AIM OF THE EXERCISE:
Give back exactly the stretch of data below from the line holding "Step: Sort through" through the line holding "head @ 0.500", both ends included, and leave the remaining lines out.

Records from a data source
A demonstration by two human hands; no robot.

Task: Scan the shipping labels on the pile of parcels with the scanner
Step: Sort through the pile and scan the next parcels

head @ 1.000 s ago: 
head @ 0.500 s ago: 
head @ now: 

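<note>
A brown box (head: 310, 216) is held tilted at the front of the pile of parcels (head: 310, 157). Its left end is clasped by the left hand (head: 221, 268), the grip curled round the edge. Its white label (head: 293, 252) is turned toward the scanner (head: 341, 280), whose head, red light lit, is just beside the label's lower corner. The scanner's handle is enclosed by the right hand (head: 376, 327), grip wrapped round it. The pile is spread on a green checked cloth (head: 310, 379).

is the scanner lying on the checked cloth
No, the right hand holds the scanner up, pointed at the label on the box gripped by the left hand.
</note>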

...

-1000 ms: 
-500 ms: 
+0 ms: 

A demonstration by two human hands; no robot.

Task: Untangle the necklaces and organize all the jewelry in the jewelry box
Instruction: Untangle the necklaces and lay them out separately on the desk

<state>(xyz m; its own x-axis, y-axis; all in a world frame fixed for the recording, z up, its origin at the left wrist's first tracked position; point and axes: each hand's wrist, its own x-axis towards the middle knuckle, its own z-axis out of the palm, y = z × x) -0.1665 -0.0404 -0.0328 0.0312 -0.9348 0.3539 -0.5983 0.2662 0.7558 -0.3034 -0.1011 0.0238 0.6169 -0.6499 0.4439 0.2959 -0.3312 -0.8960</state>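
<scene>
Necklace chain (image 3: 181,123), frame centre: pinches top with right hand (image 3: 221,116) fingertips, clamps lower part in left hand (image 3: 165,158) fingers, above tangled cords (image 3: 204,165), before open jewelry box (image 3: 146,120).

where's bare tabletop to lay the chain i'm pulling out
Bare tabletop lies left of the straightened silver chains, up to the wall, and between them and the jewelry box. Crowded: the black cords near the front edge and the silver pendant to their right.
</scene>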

EXERCISE ANSWER:
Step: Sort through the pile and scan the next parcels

head @ 1.000 s ago: 
head @ 0.500 s ago: 

No further output is needed here.